Section 1106(b) of the CARES Act provides, generally, that an eligible recipient of a PPP loan can receive forgiveness of indebtedness on the loan in an amount equal to the sum of payments made for the following expenses during the covered period:  (1) payroll costs; (2) interest on any covered mortgage obligations; (3) covered rent obligations; and (4) covered utility expenses.

Normally forgiveness of indebtedness is included in gross income under Code Section 108.  However, Section 1106(i) of the Cares Act provides:

“(i) Taxability. --- For purposes of the Internal Revenue Code of 1986, any amount which (but for this subsection) would be includible in gross income of the eligible recipient by reason of forgiveness described in subsection (b) shall be excluded from gross income.”

Thus, any amount forgiven under the PPP is intended to be excluded from gross income. Revenue Ruling 2020-27 denies income tax deductions for the payment of the ordinary and necessary business expenses listed above.  Denying an income tax deduction for these expenses yields the same tax and economic result as if the forgiveness of the PPP loan were treated as cancellation of indebtedness income and the borrower deducted these expenses.  If this was the intended result, there would have been no reason to include Section 1106(i) in the CARES Act. 

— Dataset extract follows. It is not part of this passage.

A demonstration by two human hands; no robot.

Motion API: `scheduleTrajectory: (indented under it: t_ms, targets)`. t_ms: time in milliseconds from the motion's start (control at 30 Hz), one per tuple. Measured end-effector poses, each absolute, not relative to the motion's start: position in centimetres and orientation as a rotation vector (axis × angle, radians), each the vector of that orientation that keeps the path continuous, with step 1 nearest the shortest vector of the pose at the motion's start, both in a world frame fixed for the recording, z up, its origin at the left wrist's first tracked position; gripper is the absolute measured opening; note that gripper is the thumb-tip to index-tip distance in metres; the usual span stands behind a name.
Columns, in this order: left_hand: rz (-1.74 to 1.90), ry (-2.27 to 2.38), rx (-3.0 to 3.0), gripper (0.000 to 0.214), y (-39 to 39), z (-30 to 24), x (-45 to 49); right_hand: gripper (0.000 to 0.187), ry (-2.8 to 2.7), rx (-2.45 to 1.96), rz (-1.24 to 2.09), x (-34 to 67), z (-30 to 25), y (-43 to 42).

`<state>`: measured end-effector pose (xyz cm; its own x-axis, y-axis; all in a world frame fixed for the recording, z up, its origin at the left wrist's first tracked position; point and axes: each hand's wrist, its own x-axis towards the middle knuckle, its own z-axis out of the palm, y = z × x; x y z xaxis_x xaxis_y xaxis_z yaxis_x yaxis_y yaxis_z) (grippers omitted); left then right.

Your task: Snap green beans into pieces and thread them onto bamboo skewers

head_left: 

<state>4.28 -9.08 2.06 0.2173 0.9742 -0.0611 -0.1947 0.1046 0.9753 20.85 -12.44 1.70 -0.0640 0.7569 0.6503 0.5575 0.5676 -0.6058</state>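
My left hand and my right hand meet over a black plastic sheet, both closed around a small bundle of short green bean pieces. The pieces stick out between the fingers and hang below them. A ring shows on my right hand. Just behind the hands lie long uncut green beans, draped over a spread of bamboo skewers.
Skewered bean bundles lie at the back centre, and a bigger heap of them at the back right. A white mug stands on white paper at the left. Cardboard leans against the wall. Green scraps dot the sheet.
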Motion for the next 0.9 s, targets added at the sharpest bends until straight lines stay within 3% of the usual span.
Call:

When the U.S. Treasury Department issued Rev. Rul. 2020-27 on November 18, 2020, its press release asserted that this “results in neither a tax benefit nor tax harm.”  This is not the case.  The impact on businesses will be significant and detrimental.  For example, for a Connecticut business taxed at a combined tax rate of 27.5%, Rev. Rul. 2020-27 results in additional tax liability of $275,000 per $1,000,000 of PPP loan. 

We believe the IRS position in Rev. Rul. 2020-27 is flawed and could ultimately be overruled by the courts. However, there will be immediate negative financial consequences if taxpayers must file 2020 tax returns following this ruling. Congress can and should preempt these consequences by passing legislation that will reverse Rev. Rul. 2020-27.

We ask that you support such legislation.